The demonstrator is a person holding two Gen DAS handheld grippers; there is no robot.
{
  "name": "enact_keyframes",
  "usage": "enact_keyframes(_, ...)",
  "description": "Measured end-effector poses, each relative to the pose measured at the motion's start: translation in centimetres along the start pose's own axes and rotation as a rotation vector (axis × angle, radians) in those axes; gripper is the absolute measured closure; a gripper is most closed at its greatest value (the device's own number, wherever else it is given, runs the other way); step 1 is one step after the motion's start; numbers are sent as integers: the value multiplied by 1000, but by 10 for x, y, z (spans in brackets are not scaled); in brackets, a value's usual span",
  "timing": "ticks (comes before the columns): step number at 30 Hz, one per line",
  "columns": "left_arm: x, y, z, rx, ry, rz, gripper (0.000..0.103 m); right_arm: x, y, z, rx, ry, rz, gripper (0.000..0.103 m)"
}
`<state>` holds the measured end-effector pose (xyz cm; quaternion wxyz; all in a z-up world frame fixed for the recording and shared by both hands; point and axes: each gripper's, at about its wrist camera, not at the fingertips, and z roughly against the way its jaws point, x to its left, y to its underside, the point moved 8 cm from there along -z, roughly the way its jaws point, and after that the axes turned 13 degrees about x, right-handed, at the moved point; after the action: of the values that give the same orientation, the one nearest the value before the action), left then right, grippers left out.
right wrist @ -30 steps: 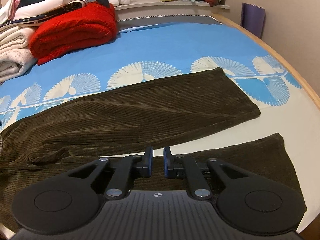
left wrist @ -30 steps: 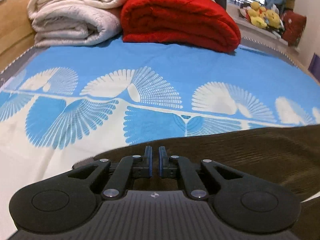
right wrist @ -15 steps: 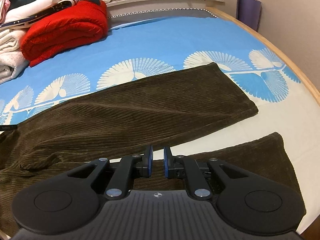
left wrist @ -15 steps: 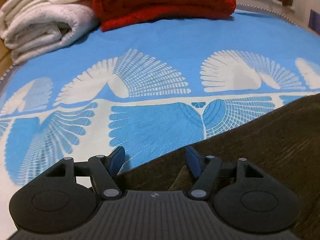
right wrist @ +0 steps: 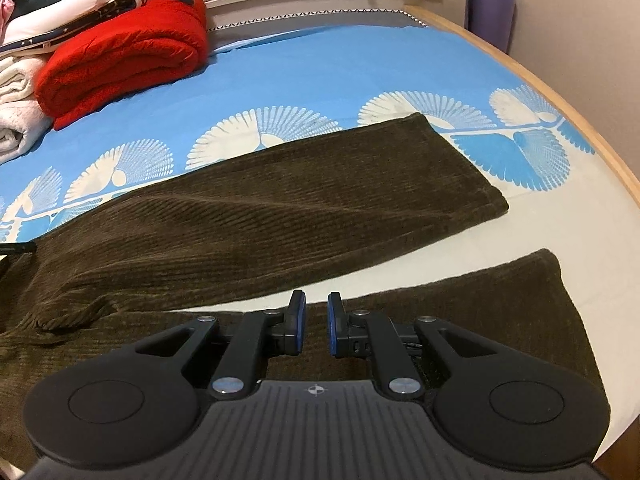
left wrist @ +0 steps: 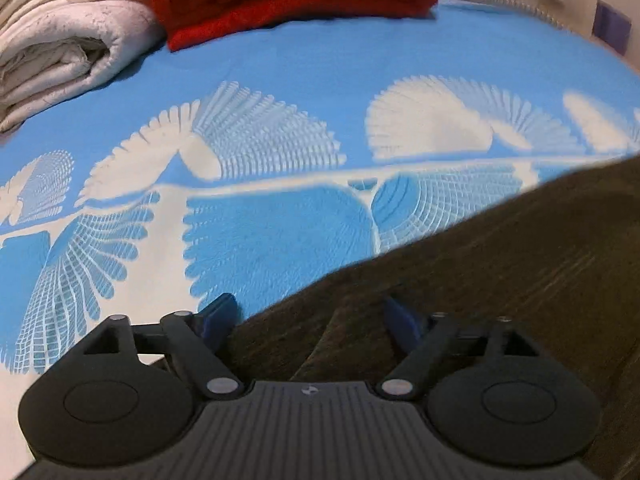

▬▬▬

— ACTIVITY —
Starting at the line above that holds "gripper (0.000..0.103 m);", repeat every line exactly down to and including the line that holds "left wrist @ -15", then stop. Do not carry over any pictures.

— REPLY TO THE EXERCISE —
  "columns": "left_arm: x, y, z, rx, ry, rz, gripper (0.000..0.103 m); right_arm: x, y, z, rx, ry, rz, gripper (0.000..0.103 m)"
}
`<state>` holds the measured end-effector pose (xyz cm; quaternion wxyz; all in a z-up world frame fixed for the recording and shared by both hands; point and axes: each gripper's, at about its wrist camera, not at the fingertips, and z roughly against the way its jaws point, x to its left, y to its underside, the point moved 8 cm from there along -z, roughly the way its jaws point, and after that the axes turned 13 degrees about x, right-handed, at the moved point; after the action: of the values that give the same orientation, the one nearest the value before the action), left then right, grippers left out.
right wrist @ -30 steps: 
left wrist @ -30 steps: 
right wrist @ -15 steps: 
left wrist @ -15 steps: 

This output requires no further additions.